This is a question about database design philosophy and opinion more
than anything else.
Imagine we have a person table
ID (int), Title(VARCHAR(22)), Gender(Char(1)), State(Char(2)),
First_Name..........
Something along those lines.
Now, we all know that it makes no sense to have a gender table - a
simple check constraint = 'M' or 'F' is all that's required.
For Title, the situation is slightly different. You could have Ms.,
Mr., Mrs. - but what happens if you want to add 'Fr.', 'Col.',
'Excellency', 'Her Imperial Highness', 'His Holiness'? All, of course
in the knowledge that you would never have more than 20-25 entries in
the Title field.
What's better in this case?
To create a table called Person_Title and develop a user screen to
maintain it (adding one record every year or so, and then very few for
years), or to permit in these circumstances the maintainer of the
tables to issue DDL against the Person table and add to the
check_constraint clause (said maintainance being done at night or
something like that). What about indexes on this table - IOT?
Bitmap index on the Person_Table on the Gender field?
Assuming the State field has the American States - say 50 - 55 entries
which are unlikely to change - which is better - a long check
constraint or a referencing table?
Where does one start drawing the line between check constraints and
tables - i.e. the maintainance and verification of Foreign Keys?
Any ideas, discussions, URL's, references or other stuff welcome.
Paul...
--
plinehan __at__ yahoo __dot__ __com__
XP Pro, SP 2,
Oracle, 9.2.0.1.0 (Enterprise Ed.)
Interbase 6.0.1.0;
When asking database related questions, please give other posters
some clues, like operating system, version of db being used and DDL.
The exact text and/or number of error messages is useful (!= "it didn't work!").
Thanks.
Furthermore, as a courtesy to those who spend
time analysing and attempting to help, please
do not top post.
I personally like to have everything in lookup tables; this acts as
documentation as well as allowing for easy updating.
On the other hand I would be making Gender a constraint (what about
Unknown, depending on you system and its audience you may need this).
Gender is a nicely self describing field and M, F and U would make
sense as a value to someone running SQL.
As for states... I must take issue with you saying the state of the USA
are unlikely to change. On a historical basis the US is well overdue
for another state, haven't had any newbies since 1959... Australia on
the other hand has had the same states since its inception 105 years
ago and is unlikely to change; so based on that you should definitely
put that in a table ;-)
Seriously, I think we just need to take pragmatic approaches to these
things
Hardcoded check constraints should be limited to two or three values.
The basic question is:
where do I put it? Do I put in a function, or do I put it in a table?

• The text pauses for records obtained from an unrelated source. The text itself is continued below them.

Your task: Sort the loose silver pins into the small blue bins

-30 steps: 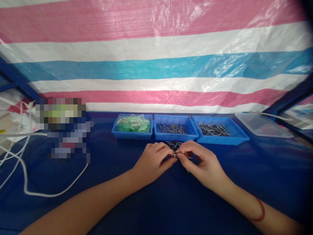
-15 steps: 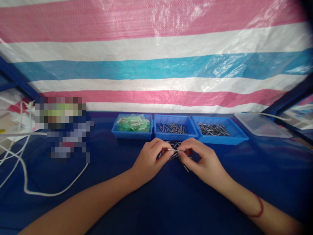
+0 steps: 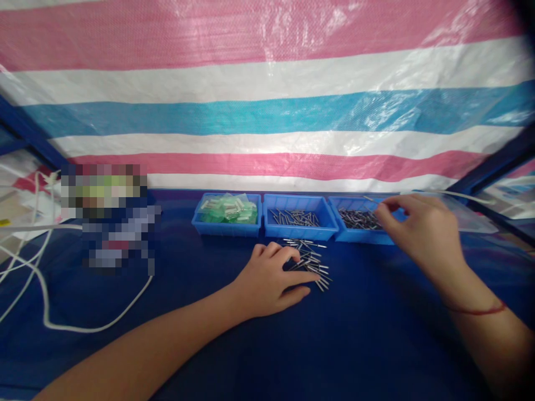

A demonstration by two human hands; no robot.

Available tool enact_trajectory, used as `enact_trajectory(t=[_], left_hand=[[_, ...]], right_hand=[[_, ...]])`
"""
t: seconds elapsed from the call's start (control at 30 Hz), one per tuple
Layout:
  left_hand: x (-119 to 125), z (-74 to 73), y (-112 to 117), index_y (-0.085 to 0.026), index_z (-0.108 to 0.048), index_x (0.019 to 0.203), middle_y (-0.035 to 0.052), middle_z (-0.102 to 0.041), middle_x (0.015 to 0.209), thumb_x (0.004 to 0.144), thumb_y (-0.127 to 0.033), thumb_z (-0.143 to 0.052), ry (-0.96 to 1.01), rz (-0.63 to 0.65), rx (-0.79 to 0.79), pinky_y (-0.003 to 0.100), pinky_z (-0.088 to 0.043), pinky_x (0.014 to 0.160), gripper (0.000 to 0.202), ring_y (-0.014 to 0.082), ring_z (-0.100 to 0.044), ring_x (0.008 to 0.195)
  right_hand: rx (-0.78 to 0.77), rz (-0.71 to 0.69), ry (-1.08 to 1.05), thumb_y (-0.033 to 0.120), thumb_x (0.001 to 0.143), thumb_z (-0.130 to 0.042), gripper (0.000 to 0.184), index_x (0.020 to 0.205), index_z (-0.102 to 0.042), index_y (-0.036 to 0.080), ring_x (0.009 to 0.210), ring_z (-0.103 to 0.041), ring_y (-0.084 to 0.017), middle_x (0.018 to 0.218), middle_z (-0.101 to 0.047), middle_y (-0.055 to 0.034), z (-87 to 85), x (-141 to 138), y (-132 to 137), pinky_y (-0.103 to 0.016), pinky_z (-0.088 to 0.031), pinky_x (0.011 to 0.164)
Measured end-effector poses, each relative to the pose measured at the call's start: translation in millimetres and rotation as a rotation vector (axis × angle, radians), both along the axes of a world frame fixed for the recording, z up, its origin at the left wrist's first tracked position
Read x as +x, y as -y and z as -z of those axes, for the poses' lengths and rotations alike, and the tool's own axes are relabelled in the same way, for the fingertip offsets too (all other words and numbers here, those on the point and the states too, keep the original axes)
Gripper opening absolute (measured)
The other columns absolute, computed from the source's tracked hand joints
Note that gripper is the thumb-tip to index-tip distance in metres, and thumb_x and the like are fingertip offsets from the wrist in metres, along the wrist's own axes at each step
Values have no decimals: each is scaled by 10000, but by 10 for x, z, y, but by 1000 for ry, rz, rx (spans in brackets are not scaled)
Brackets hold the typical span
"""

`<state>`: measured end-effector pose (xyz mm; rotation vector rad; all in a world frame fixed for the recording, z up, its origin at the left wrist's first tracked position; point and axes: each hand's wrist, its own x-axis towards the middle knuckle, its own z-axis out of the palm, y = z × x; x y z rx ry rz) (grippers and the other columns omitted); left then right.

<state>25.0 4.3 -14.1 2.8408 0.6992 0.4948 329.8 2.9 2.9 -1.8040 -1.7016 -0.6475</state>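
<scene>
My left hand [image 3: 267,281] rests over a loose pile of thin metal rods [image 3: 307,260] on the blue table. Its fingers are apart, with the index fingertip at the pile's right side. Above the right blue bin [image 3: 380,236], which holds dark metal rods [image 3: 359,219], my right hand [image 3: 430,228] is closed in a pinch. A slim metal rod [image 3: 368,199] sticks out to the left of its fingertips. The right part of that bin is hidden behind my hand.
A middle blue bin [image 3: 301,232] contains metal rods, and a left blue bin [image 3: 225,229] holds green and clear packets. White cables [image 3: 96,329] run along the left. A clear plastic lid [image 3: 476,220] lies right. Striped sheeting [image 3: 259,120] hangs behind.
My hands have parted. The right one has moved right and up to the right bin with a metal rod; the left one has let go and spread its fingers over the pile.
</scene>
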Motion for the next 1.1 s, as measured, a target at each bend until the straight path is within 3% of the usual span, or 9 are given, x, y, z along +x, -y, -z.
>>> enact_trajectory(t=[0.17, 0.37, 0.6, 0.9, 1.1], left_hand=[[0, 11, -5, -333, -641, 1146, 36, -587, 1105, 926, -412, -487, -23, -26, -8, 343, -303, 762, 280, 205, -493, 956], [7, 5, -2, -258, -675, 1015, 20, -639, 985, 920, -350, -530, 14, -61, -48, 335, -283, 744, 197, 177, -516, 885], [26, -13, 6, -226, -647, 1010, 23, -672, 947, 951, -244, -475, -17, -116, 2, 345, -273, 740, 183, 167, -537, 836], [33, 49, 20, -223, -559, 1186, 36, -658, 962, 973, -213, -421, 0, -174, 51, 352, -292, 728, 254, 182, -546, 848], [29, 45, 19, -225, -569, 1144, 32, -648, 992, 970, -185, -412, 81, -171, 12, 356, -338, 763, 238, 191, -553, 885]], right_hand=[[32, 58, 67, 311, 849, -540, 217, 899, -669, 144, 866, -601, -325, 837, -650, -165, 94, 50, -34, -465, -399, 813], [68, -169, -63, 308, 841, -588, 215, 1002, -653, 181, 936, -581, -302, 961, -637, -141, -1, -414, 95, -465, -389, 860], [-70, -462, -135, 252, 837, -589, 168, 988, -649, 205, 971, -550, -281, 970, -634, -96, 70, -849, 226, -455, -428, 865], [-264, -653, -206, 223, 854, -573, 151, 974, -658, 194, 931, -568, -243, 958, -647, -96, 157, -1039, 277, -427, -476, 825], [-320, -742, -252, 220, 881, -553, 107, 860, -657, 208, 853, -586, -215, 898, -671, -72, 124, -1067, 292, -400, -483, 776]])
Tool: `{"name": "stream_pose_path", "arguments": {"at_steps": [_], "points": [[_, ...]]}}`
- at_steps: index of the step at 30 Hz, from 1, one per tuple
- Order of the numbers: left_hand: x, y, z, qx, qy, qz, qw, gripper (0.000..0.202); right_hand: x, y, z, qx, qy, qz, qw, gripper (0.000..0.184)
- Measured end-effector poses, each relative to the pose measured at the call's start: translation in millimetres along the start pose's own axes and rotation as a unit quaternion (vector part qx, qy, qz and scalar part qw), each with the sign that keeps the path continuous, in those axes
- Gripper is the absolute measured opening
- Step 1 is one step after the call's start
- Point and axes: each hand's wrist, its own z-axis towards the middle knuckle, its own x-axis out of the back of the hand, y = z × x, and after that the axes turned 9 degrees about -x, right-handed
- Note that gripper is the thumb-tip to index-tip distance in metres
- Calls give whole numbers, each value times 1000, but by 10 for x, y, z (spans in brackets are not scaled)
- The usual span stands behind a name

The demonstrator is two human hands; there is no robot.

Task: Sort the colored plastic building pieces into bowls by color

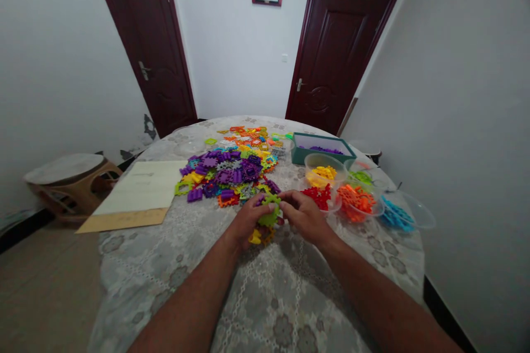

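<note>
Between my two hands is a lime-green toothed plastic gear piece (270, 214). My left hand (247, 222) grips it from the left side, thumb across its face. The fingertips of my right hand (304, 210) pinch its right edge, with the fingers curled. Just below the green gear, yellow plastic pieces (255, 237) show by my left hand; whether they are joined to it or lie on the cloth I cannot tell. A bit of purple shows behind my left thumb. Beyond my hands spreads a mixed pile of plastic gear pieces (226, 174), mostly purple on top.
At right stand clear plastic bowls with yellow (322, 174), red (318, 197), orange (355, 203), green (361, 177) and blue pieces (396, 214). Behind them is a dark green box (323, 155) holding purple pieces. Pale paper (138, 187) overhangs the table's left edge, near a wooden stool (74, 185).
</note>
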Motion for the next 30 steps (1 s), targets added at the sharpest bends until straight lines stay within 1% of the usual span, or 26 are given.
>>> {"name": "stream_pose_path", "arguments": {"at_steps": [2,4,6,8,9,11,12,14,16,18,19,20,21,22,23,25,26,27,28,30], "points": [[8,8,8,19,16,-58,998,46,125,-47,12,-21,21,19,999,29],[34,21,21,41,33,-118,992,48,350,-125,17,-22,60,3,998,33],[73,32,37,55,34,-164,984,49,669,-198,34,-7,120,-45,992,37],[108,36,55,62,26,-189,980,49,1049,-227,88,14,200,-128,971,38],[119,35,64,64,24,-195,978,49,1250,-217,133,23,251,-180,951,37],[125,33,76,71,25,-201,977,49,1643,-148,257,44,356,-285,889,34],[122,32,79,75,25,-202,976,49,1826,-94,330,50,397,-326,856,32],[109,34,79,79,23,-207,975,49,2139,28,473,46,447,-382,808,32],[98,41,75,81,19,-213,973,49,2350,131,583,34,468,-414,780,33],[92,50,70,83,19,-217,972,51,2417,173,630,33,480,-428,765,37],[92,53,69,85,20,-218,972,52,2386,165,625,42,484,-427,763,38],[92,55,68,85,21,-218,972,53,2309,136,602,54,484,-419,766,39],[93,55,68,84,21,-218,972,53,2187,90,561,69,475,-406,778,39],[93,55,67,82,20,-218,972,52,2024,32,504,85,454,-388,797,38],[92,53,67,81,18,-218,972,52,1825,-34,437,101,421,-367,823,36],[88,52,65,81,11,-218,973,52,1359,-162,283,134,308,-330,882,32],[85,52,63,82,7,-218,972,52,1113,-212,207,154,247,-316,903,29],[81,52,61,85,3,-218,972,52,872,-245,136,171,189,-308,917,27],[77,53,58,86,1,-217,972,52,646,-261,73,183,141,-305,924,26],[69,54,54,86,6,-212,973,51,268,-241,-16,196,72,-294,933,25]]}}
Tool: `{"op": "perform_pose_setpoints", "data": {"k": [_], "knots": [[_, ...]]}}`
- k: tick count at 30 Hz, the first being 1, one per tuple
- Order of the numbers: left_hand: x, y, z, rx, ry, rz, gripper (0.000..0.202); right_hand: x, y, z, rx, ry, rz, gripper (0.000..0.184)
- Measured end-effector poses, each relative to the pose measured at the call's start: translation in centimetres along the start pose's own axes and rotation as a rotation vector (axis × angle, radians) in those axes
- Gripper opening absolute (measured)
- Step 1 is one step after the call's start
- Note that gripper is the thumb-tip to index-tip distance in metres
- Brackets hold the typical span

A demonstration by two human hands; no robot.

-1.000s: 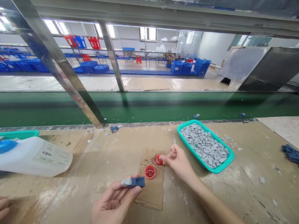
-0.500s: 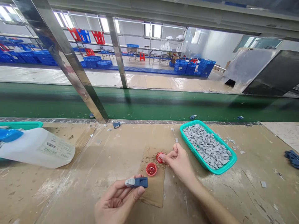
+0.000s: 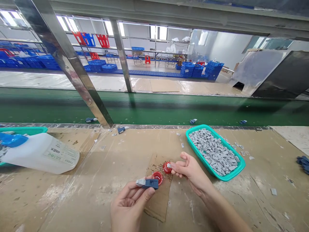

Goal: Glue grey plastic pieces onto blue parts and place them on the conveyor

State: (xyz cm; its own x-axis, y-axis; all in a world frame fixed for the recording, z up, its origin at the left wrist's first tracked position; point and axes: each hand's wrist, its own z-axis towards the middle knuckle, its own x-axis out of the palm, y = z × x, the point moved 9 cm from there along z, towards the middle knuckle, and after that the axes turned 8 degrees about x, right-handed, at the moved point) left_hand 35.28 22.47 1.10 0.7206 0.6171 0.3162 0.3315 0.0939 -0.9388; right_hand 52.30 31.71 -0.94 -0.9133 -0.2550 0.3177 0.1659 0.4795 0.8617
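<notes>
Left hand (image 3: 129,206): fingers and thumb closed around a blue part (image 3: 151,184), firm hold. The part lies roughly level, its grey end pointing left, just over the cardboard (image 3: 156,204).

Right hand (image 3: 190,172): thumb and forefinger pinched almost fully closed on a small grey piece (image 3: 169,166), at the rim of a red cap (image 3: 165,169). Cannot tell whether the cap is gripped too. The cap sits at the cardboard's far right, tilted.

Second red cap (image 3: 157,178): on the cardboard, open side up, just beside the blue part. Brown granules (image 3: 156,168) lie scattered around both caps.

Right of the cardboard: teal tray (image 3: 238,172), heaped with grey pieces (image 3: 212,149). Left of it, well apart: white jug (image 3: 41,155), lying on its side. Beyond it: green belt (image 3: 145,109), carrying a few small blue-and-grey parts (image 3: 89,120).
</notes>
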Motion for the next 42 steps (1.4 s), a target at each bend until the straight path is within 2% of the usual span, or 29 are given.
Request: {"op": "perform_pose_setpoints", "data": {"k": [6,9,18,21,25,30,35,39,42], "knots": [[0.9,0.3,-0.3,-0.007,0.032,0.010,0.028,2.6,0.8,-2.3,0.010,0.161,0.045,0.053],[1.1,0.3,-0.5,-0.011,0.047,0.026,0.026,3.5,0.9,-2.8,0.028,0.188,0.014,0.056],[1.4,-0.1,-1.1,0.029,0.034,0.090,0.023,3.4,-0.5,-2.3,0.067,0.189,-0.078,0.059],[1.9,-0.3,-1.0,0.040,0.087,0.130,0.019,3.4,-1.2,-2.0,0.110,0.210,-0.111,0.061],[2.7,-0.2,-0.4,-0.022,0.202,0.191,0.020,3.4,-1.7,-1.9,0.139,0.221,-0.150,0.060],[4.3,0.7,0.5,-0.124,0.389,0.211,0.026,2.4,-1.1,-2.0,0.086,0.105,-0.132,0.060],[7.6,1.4,1.0,-0.151,0.626,0.187,0.039,1.2,0.5,-2.3,0.028,0.039,-0.108,0.044],[8.8,2.2,2.8,-0.144,0.615,0.146,0.044,-1.4,2.9,-3.0,-0.056,-0.070,-0.060,0.040],[9.3,2.4,6.1,-0.022,0.580,0.220,0.045,-3.3,4.3,-3.5,-0.124,-0.151,-0.060,0.038]]}}
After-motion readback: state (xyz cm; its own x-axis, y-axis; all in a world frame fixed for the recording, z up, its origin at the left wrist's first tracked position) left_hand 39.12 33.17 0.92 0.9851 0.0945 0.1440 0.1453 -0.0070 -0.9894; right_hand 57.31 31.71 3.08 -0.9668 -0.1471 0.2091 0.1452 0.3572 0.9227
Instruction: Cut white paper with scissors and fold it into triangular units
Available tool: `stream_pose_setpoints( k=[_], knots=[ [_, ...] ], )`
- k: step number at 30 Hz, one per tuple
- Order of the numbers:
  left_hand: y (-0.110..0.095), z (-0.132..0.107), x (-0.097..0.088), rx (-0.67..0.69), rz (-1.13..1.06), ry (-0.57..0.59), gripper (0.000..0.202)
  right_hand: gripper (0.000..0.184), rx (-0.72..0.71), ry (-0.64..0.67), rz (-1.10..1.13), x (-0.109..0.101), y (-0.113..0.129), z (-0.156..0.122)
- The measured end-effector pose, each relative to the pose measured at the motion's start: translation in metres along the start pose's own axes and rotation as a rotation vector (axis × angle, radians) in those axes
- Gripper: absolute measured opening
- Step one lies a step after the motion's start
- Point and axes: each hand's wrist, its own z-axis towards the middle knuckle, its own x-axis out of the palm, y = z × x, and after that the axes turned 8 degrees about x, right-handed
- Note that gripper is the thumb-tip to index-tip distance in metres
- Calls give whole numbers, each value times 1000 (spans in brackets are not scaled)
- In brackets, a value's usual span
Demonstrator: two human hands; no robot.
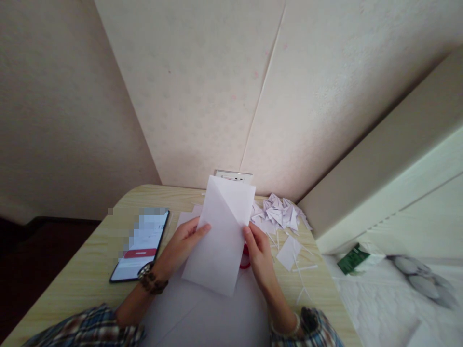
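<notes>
A white sheet of paper [217, 236] is held up above the table, with a diagonal line or fold running across its upper right part. Its left edge is pinched by my left hand [184, 243], thumb on the near face. On the right edge, my right hand [258, 248] grips the same sheet between thumb and fingers. Behind the right fingers shows part of a red loop [245, 258], perhaps a scissors handle, mostly hidden. Under the held sheet, more white paper [210, 318] covers the near part of the table.
Folded paper pieces [278, 212] pile up at the back right of the wooden table [87, 284]. Near them lie a small paper rectangle [289, 252] and thin paper strips [306, 267]. A phone [141, 260] rests at left. Behind is a wall socket [234, 175]; a green packet [353, 259] sits beyond the right edge.
</notes>
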Motion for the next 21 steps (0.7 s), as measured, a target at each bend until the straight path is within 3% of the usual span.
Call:
stream_pose_setpoints(
  k=[21],
  knots=[
    [10, 5, -3, 66, 121, 19, 45, 41, -2, -89, -33, 1, -5, 4]
  ],
)
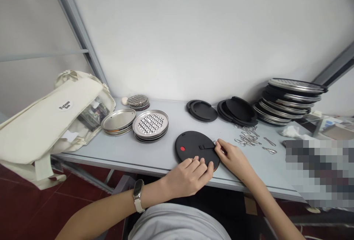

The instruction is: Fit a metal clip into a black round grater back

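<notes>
A round black plastic disc point(190, 142) with a red dot and a short slot lies on the table at its near edge. My left hand point(190, 177) rests on the disc's near rim, its bent fingers gripping it. At the disc's right edge, beside the slot, my right hand point(229, 157) is pinched closed. A bit of shiny bent wire, seemingly a small metal clip point(215, 142), shows at its fingertips; the rest is hidden by the fingers. More small metal clips point(249, 138) lie loose to the right.
Metal grater discs point(151, 124) and plain metal discs point(118, 119) are stacked at left, with smaller graters point(138, 101) behind. Black lids point(203, 111) and more black discs point(239, 110) lie at the back. A tall leaning stack point(289, 101) stands right. A cream bag point(47, 116) overhangs the left end.
</notes>
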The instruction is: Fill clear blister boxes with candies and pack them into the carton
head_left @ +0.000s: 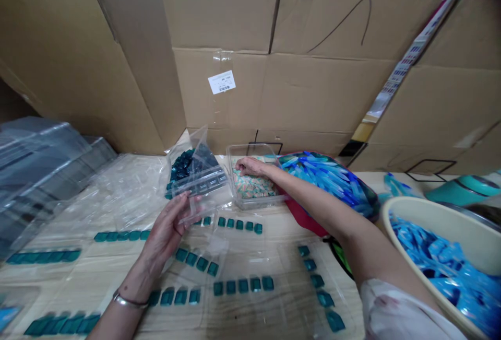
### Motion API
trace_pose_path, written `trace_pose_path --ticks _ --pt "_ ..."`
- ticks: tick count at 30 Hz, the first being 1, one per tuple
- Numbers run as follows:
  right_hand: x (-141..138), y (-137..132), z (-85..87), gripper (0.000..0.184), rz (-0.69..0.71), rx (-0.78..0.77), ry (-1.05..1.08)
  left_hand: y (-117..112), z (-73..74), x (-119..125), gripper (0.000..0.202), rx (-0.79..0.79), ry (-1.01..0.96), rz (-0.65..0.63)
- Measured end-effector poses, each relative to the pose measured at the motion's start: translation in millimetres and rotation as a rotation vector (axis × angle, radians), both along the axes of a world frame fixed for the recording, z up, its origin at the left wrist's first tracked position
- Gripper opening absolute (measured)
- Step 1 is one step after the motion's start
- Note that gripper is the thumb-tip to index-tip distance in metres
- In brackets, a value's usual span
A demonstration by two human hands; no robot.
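My left hand [166, 233] grips a clear plastic tray [201, 191] by its near edge and holds it tilted above the table. My right hand [250, 165] reaches into a clear plastic box [254, 201] full of small pale speckled pieces [254, 187], fingers curled down onto them. What, if anything, they pinch is hidden. Rows of small teal blocks [238, 223] in clear trays lie on the wooden table [270, 256] below both hands. A clear bag of dark teal blocks [180, 165] sits just behind the held tray.
Stacked clear trays [35, 173] stand at the left. Loose clear trays [129, 188] lie beside them. A red-rimmed basin of blue packets [329, 178] and a cream bowl [395, 220] of blue packets sit at the right. Cardboard boxes [305, 94] wall off the back.
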State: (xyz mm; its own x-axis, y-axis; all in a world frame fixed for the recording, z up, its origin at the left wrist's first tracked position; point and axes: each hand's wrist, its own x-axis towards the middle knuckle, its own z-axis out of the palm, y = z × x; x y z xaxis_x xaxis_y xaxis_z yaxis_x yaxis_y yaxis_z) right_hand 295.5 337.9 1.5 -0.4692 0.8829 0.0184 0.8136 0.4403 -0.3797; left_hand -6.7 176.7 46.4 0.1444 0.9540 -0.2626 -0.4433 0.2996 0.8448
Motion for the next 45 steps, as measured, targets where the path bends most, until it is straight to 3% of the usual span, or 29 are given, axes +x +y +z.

If you think the # of values is going to change, or the values are
going to alter, and you don't want to have to change the app or the
check constraints: put them in a table.
If the number of values is more than 3: always put them in a table.
You might forget a state or miscount them.
--
Sybrand Bakker, Senior Oracle DBA
> If you think the # of values is going to change, or the values are
> going to alter, and you don't want to have to change the app or the
> check constraints: put them in a table.
Well, what I was asking was when it is appropriate to
change the app by modifying check constraints on
a table - is the rule about no DDL in an application
an *_ABSOLUTE_* one, and if not, what are the
circumstances under which it should be allowed?
> If the number of values is more than 3: always put them in a table.
> You might forget a state or miscount them.
Ah, I see. This is a perspective I had forgotten about
when framing my original post - I forgot to think about
those application programmers for example who will
have to write reports on the data in the app - it's true
enough that anything beyond two or three is probably
too much - I mean gender is OK but what about title?
The part of my post which hasn't been addressed is
what sort of indexes to put on the Person table - i.e.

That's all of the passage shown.